# What is being asked
Restate word for word the entries below, starting with the line with "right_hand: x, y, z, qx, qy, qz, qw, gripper" and continuing through the line with "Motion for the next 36". Include both of those lines and no others.

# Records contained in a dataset
____________________

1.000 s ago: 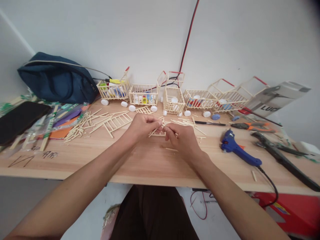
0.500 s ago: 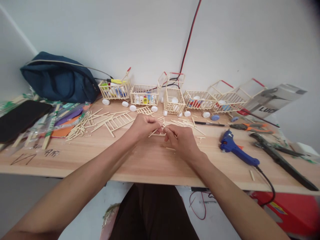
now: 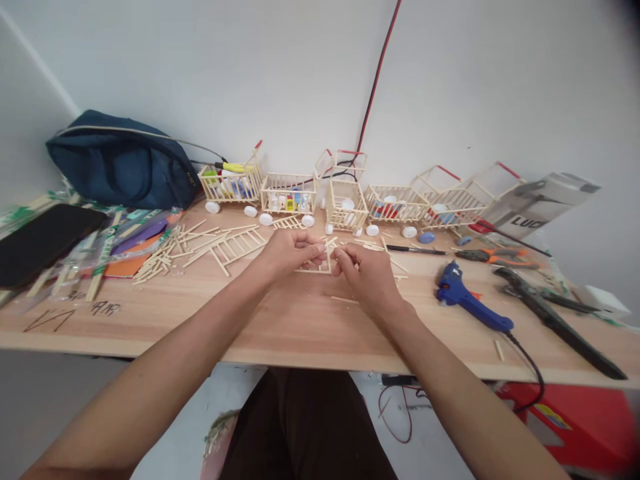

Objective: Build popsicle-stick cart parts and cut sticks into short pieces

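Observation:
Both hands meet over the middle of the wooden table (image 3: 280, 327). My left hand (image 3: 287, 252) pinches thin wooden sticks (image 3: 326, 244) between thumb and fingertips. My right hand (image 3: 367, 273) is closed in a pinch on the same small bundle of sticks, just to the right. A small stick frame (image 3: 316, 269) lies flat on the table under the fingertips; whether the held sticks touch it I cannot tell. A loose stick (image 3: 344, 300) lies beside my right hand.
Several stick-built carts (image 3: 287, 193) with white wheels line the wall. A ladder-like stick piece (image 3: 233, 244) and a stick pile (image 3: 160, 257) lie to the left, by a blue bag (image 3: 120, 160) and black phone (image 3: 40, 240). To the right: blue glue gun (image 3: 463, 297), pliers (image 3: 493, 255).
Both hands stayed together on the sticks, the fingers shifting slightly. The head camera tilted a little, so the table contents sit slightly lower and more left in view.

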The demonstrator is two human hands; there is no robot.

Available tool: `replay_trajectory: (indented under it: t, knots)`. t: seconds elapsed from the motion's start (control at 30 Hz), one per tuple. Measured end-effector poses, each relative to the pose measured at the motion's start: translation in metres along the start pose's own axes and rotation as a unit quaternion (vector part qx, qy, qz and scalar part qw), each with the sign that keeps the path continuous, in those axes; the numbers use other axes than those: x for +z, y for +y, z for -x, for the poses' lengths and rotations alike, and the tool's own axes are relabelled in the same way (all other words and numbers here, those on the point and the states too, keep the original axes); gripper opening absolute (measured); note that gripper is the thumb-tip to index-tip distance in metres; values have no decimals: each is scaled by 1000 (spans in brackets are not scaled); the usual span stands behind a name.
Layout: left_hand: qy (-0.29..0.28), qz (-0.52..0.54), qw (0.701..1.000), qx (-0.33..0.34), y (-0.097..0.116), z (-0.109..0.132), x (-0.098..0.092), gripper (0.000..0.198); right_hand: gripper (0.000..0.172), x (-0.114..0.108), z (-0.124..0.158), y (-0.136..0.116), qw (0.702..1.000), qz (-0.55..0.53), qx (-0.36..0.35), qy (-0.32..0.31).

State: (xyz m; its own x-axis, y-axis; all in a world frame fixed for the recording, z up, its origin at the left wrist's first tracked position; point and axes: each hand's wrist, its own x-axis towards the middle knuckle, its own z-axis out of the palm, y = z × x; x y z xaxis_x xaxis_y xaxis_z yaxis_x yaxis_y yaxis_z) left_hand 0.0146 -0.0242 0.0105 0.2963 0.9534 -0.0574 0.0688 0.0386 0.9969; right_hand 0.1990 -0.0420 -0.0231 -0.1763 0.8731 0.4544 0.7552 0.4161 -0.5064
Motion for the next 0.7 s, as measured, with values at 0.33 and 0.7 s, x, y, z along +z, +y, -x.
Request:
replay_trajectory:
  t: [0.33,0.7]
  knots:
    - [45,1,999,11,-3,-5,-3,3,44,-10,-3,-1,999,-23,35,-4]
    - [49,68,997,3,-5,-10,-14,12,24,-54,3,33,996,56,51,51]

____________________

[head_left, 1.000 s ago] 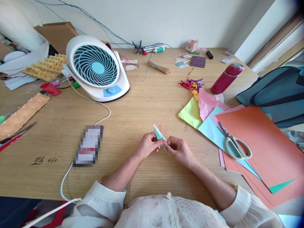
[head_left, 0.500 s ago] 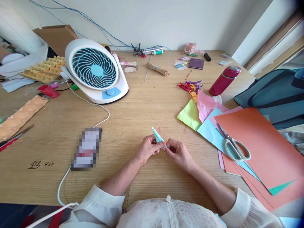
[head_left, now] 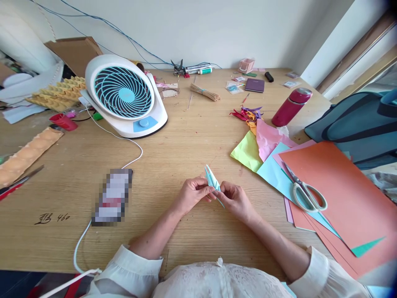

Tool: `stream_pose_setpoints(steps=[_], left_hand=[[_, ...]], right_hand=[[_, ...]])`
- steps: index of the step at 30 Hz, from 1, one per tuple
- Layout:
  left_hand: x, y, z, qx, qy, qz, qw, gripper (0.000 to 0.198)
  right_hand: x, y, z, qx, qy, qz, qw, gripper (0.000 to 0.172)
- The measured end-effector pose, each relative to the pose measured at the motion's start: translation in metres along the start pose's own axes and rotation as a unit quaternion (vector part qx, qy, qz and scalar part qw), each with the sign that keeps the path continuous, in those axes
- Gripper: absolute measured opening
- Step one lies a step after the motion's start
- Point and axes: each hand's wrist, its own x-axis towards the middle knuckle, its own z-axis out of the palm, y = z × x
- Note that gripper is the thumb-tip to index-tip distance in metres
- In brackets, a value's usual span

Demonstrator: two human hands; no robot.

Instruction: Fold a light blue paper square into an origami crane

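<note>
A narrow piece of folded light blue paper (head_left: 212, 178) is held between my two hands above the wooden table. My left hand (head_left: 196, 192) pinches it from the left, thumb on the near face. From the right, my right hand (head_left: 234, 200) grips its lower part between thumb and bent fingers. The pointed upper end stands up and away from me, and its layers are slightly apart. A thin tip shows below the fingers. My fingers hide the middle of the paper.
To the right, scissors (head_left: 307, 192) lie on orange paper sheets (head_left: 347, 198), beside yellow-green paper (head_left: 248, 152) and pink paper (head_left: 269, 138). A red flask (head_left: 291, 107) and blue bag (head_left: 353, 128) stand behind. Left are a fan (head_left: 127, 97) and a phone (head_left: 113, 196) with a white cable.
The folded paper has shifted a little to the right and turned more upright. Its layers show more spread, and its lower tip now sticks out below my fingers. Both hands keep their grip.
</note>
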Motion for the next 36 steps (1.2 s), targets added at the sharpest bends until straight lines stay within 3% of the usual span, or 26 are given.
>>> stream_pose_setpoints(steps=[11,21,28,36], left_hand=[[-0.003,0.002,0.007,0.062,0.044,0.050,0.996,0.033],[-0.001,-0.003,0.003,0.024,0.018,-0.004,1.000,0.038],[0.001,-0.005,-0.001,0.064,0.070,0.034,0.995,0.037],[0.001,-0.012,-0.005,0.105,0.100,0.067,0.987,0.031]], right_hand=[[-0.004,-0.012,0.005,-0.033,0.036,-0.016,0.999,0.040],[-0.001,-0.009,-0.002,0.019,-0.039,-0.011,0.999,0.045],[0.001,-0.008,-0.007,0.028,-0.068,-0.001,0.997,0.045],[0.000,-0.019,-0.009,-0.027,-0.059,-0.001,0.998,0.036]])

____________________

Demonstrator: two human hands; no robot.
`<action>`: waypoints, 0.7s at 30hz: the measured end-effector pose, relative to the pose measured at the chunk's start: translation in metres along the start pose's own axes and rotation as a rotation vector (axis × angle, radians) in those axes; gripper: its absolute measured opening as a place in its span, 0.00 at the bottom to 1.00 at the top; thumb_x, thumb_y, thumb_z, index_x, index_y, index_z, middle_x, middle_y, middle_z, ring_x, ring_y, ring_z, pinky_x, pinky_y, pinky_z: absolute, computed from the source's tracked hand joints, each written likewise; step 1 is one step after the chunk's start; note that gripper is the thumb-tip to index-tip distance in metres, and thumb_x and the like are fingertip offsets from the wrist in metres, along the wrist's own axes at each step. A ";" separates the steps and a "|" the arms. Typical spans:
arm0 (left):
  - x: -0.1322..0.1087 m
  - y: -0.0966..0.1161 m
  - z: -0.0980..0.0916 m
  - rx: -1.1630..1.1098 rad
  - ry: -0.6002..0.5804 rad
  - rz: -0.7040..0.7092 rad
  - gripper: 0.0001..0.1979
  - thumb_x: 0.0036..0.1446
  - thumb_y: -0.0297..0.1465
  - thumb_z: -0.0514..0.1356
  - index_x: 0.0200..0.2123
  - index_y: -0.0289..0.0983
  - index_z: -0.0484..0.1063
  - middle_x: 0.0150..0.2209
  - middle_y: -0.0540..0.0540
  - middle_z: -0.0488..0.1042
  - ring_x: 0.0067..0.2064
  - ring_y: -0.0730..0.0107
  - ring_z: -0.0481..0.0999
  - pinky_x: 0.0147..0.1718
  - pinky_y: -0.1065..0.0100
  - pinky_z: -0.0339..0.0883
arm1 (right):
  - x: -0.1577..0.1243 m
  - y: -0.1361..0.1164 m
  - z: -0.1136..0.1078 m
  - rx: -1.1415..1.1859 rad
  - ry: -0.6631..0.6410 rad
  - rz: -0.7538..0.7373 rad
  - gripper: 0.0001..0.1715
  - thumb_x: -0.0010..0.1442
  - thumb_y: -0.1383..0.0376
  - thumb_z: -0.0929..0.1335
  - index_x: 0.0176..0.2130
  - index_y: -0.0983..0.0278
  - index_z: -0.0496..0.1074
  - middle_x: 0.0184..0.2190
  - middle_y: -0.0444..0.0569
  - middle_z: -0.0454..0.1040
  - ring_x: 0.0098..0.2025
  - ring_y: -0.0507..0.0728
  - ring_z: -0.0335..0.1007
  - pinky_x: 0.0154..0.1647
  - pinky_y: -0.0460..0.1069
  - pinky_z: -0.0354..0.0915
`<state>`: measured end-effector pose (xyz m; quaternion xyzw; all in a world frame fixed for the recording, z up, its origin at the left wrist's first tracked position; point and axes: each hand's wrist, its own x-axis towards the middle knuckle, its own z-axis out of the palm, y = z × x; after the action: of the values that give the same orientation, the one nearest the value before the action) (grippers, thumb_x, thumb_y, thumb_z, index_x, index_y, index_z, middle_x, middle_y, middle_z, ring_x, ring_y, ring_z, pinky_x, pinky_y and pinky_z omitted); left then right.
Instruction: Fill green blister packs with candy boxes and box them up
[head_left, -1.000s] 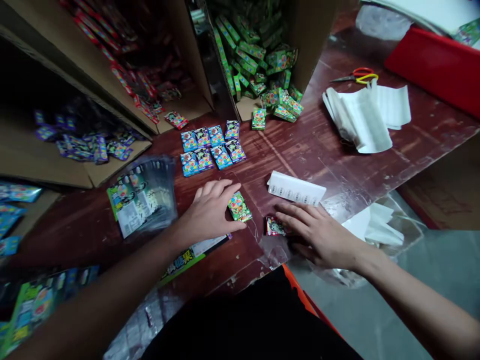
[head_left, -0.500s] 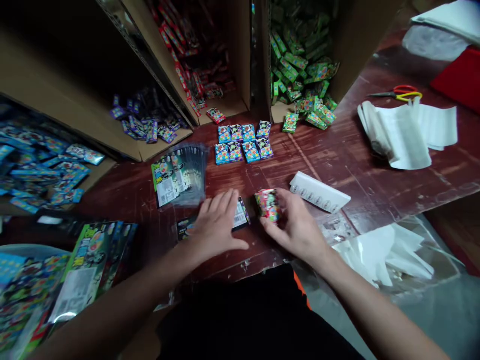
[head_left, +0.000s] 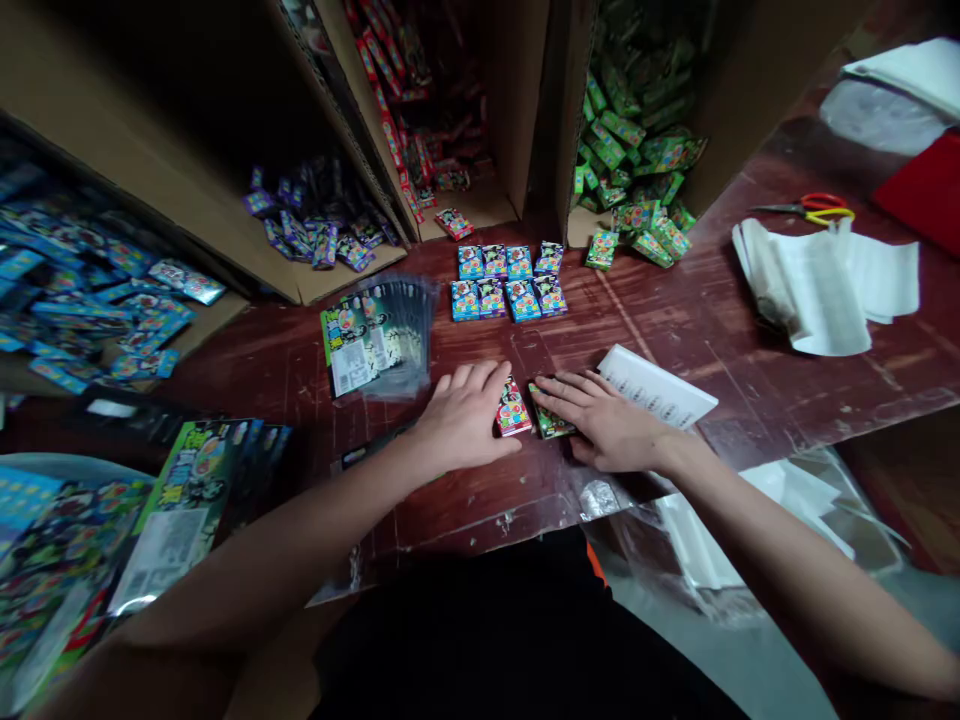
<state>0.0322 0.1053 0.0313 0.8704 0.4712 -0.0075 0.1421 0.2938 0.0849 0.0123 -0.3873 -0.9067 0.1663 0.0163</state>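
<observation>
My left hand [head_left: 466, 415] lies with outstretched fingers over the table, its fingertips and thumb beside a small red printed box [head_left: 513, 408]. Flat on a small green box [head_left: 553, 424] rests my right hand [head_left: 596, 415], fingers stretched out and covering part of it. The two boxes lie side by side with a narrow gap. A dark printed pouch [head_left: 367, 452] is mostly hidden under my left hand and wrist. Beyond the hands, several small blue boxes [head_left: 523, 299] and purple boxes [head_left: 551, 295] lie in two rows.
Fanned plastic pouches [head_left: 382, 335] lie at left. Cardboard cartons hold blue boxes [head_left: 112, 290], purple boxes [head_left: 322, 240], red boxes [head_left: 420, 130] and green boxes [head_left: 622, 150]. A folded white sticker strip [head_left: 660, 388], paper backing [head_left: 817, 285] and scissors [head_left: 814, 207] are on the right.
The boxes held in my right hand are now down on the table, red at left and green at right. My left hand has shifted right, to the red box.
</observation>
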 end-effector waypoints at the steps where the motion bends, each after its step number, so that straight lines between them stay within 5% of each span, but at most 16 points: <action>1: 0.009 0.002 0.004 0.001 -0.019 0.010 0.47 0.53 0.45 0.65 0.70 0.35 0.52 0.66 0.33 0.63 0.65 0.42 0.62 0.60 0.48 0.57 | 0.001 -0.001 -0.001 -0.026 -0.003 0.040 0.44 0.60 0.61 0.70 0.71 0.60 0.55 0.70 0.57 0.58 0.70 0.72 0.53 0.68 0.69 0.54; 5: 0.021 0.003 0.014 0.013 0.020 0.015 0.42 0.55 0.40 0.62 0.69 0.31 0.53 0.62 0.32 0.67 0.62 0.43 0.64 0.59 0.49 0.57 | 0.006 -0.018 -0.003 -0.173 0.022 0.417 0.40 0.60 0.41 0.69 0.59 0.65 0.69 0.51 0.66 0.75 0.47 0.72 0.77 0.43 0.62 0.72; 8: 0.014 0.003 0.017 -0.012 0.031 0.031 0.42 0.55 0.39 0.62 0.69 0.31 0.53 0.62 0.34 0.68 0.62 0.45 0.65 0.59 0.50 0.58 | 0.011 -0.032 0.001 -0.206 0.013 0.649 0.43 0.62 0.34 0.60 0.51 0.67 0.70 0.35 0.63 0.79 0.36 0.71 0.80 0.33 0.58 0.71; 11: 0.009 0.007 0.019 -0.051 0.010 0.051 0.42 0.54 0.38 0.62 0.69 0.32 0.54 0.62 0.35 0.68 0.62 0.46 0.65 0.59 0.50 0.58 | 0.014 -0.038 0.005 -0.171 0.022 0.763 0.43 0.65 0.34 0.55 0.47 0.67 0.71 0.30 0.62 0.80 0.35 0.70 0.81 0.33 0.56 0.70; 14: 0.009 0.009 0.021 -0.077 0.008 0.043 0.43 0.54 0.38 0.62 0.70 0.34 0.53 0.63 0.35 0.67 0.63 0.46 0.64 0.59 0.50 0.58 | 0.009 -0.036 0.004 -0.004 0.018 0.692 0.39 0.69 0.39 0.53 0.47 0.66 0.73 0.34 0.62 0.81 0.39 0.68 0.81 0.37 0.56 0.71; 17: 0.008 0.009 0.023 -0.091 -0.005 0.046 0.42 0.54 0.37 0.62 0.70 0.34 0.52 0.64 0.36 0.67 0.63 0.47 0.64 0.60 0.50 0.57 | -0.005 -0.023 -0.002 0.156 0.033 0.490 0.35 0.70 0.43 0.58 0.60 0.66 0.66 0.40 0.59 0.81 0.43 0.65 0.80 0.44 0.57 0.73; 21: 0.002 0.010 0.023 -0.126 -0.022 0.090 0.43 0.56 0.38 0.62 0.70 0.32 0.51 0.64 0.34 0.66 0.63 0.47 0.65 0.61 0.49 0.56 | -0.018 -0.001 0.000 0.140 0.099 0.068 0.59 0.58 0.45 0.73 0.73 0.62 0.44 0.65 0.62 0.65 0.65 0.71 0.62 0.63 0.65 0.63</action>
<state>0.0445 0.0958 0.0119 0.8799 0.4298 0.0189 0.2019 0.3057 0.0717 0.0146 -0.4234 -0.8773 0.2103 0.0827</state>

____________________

# Answer below
  right_hand: x, y, z, qx, qy, qz, qw, gripper (0.000 to 0.172)
- The measured end-effector pose, each relative to the pose measured at the motion's start: translation in metres along the start pose's own axes and rotation as a unit quaternion (vector part qx, qy, qz and scalar part qw), each with the sign that keeps the path continuous, in those axes
- Gripper: absolute measured opening
- Step one lies a step after the motion's start
- Point and axes: each hand's wrist, its own x-axis towards the middle knuckle, its own z-axis out of the palm, y = z × x
- Note that gripper is the thumb-tip to index-tip distance in metres
- In brackets, a value's usual span

Demonstrator: two human hands; no robot.

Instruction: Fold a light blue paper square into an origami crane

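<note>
A narrow piece of folded light blue paper (head_left: 212, 178) is held between my two hands above the wooden table. My left hand (head_left: 196, 192) pinches it from the left, thumb on the near face. From the right, my right hand (head_left: 234, 200) grips its lower part between thumb and bent fingers. The pointed upper end stands up and away from me, and its layers are slightly apart. A thin tip shows below the fingers. My fingers hide the middle of the paper.
To the right, scissors (head_left: 307, 192) lie on orange paper sheets (head_left: 347, 198), beside yellow-green paper (head_left: 248, 152) and pink paper (head_left: 269, 138). A red flask (head_left: 291, 107) and blue bag (head_left: 353, 128) stand behind. Left are a fan (head_left: 127, 97) and a phone (head_left: 113, 196) with a white cable.
The folded paper has shifted a little to the right and turned more upright. Its layers show more spread, and its lower tip now sticks out below my fingers. Both hands keep their grip.
</note>
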Motion for the next 36 steps (1.2 s), targets added at the sharpest bends until straight lines stay within 3% of the usual span, or 26 are given.

No more output is needed here.